Bioprocess and biosystems engineering 2017 v.40 no.5 pp. 741-757
Candida rugosa, Gibbs free energy, biocatalysts, carboxylic ester hydrolases, catalytic activity, chitosan, crosslinking, economic sustainability, enthalpy, entropy, half life, polyvinyl alcohol, solvents, temperature
In the present work, we have investigated biochemical thermo-kinetic stability of lipases immobilized on a biocompatible polymeric material. Immobilization of lipase Candida rugosa (CRL) was carried out on biocompatible blend of poly vinyl alcohol (PVA) and chitosan (CHY) support via entrapment and glutardehyde (Glu) cross-linking method to produce PVA:CHY:CRL and PVA:CHY:Glu:CRL as robust biocatalyst. These immobilized lipases were characterized by various physico-biochemical characterization techniques.
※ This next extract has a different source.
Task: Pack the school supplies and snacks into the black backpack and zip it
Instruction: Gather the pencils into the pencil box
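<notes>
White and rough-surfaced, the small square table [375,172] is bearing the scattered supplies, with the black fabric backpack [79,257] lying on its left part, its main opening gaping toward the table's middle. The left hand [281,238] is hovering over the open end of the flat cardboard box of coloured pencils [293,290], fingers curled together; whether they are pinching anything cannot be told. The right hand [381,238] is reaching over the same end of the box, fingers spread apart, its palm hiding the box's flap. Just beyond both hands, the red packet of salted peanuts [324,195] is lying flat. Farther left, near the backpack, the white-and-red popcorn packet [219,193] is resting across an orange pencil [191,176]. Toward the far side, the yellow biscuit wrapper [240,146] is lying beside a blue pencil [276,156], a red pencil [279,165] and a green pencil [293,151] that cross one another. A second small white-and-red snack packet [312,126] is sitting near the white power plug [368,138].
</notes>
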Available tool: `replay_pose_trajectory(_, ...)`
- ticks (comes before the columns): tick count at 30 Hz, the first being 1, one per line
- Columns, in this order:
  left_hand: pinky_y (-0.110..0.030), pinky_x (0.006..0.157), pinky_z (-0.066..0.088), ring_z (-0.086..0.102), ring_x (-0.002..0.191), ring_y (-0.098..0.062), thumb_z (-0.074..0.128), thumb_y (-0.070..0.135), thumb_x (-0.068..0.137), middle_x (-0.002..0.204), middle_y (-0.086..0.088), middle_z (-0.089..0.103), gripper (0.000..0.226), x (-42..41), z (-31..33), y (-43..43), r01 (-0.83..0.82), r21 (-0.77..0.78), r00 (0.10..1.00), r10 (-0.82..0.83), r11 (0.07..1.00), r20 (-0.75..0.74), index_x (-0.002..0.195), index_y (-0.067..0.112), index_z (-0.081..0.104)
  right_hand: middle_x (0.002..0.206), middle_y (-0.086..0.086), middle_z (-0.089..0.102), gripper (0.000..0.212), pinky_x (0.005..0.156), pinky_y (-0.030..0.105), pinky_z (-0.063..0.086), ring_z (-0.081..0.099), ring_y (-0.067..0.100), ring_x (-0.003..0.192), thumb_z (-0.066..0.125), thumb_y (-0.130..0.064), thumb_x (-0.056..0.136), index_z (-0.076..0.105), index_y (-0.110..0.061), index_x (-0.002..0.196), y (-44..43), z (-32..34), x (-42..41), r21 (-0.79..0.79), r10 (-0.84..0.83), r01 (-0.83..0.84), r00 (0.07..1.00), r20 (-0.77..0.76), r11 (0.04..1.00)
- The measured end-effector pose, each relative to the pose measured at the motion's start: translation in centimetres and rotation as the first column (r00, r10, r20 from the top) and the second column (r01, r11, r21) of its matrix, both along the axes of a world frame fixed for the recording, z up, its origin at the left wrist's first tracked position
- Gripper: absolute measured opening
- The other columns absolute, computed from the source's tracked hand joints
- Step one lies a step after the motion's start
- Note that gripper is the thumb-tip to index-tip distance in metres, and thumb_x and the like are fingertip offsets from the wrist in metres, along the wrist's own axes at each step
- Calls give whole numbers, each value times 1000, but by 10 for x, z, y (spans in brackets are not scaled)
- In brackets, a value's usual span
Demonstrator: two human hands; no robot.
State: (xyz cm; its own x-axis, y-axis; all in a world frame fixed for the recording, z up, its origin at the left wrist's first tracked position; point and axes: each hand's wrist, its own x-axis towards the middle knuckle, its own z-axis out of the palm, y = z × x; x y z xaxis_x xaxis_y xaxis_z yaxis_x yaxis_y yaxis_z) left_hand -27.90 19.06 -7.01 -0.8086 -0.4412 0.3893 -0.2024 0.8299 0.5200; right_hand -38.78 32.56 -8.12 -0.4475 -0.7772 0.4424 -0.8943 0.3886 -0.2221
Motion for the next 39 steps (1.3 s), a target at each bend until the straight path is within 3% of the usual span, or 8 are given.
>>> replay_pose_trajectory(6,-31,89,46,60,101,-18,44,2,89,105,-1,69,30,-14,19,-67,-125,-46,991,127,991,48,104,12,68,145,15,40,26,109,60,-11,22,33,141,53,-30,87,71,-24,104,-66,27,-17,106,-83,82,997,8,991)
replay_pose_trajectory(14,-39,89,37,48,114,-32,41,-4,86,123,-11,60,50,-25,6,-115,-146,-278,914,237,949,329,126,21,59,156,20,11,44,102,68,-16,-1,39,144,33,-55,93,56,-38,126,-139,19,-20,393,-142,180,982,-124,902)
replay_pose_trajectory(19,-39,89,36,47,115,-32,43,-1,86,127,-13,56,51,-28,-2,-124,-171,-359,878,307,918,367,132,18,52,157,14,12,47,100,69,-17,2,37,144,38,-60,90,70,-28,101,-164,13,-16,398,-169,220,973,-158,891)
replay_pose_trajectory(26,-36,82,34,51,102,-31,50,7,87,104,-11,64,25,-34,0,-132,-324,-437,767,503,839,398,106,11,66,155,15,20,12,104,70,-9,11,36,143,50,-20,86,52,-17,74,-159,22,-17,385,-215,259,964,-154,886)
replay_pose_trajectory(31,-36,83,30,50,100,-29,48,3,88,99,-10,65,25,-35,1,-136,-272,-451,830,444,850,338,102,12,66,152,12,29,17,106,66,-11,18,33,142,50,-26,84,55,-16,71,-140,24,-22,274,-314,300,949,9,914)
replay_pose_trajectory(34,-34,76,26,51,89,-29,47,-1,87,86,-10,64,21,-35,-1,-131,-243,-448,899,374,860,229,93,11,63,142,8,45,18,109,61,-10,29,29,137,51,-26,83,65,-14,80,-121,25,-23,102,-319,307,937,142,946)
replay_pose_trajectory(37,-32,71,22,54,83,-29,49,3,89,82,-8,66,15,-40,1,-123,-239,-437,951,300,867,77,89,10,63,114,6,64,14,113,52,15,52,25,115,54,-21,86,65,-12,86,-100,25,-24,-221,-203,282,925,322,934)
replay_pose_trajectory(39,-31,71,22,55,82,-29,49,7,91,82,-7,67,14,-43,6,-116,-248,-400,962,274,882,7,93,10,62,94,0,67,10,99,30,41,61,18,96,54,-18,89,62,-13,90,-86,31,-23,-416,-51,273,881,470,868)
Later on, thermal and solvent stability of polymer immobilized lipase was determined in term of half-life time (t ₀.₅), D values, enthalpy (ΔH°), entropy (ΔS°), and free energy (ΔG°) of deactivation at different temperatures and in various solvents. The thermodynamic deactivation stability trend was found as: cross-linked lipase CRL > entrapped lipase CRL > free lipase CRL. Moreover, kinetic parameters, such as K ₘ, V ₘₐₓ, and catalytic efficiency, were also determined to understand the kinetic features. The polymer immobilized enzyme was reused to investigate the economic viability of the developed biocatalyst.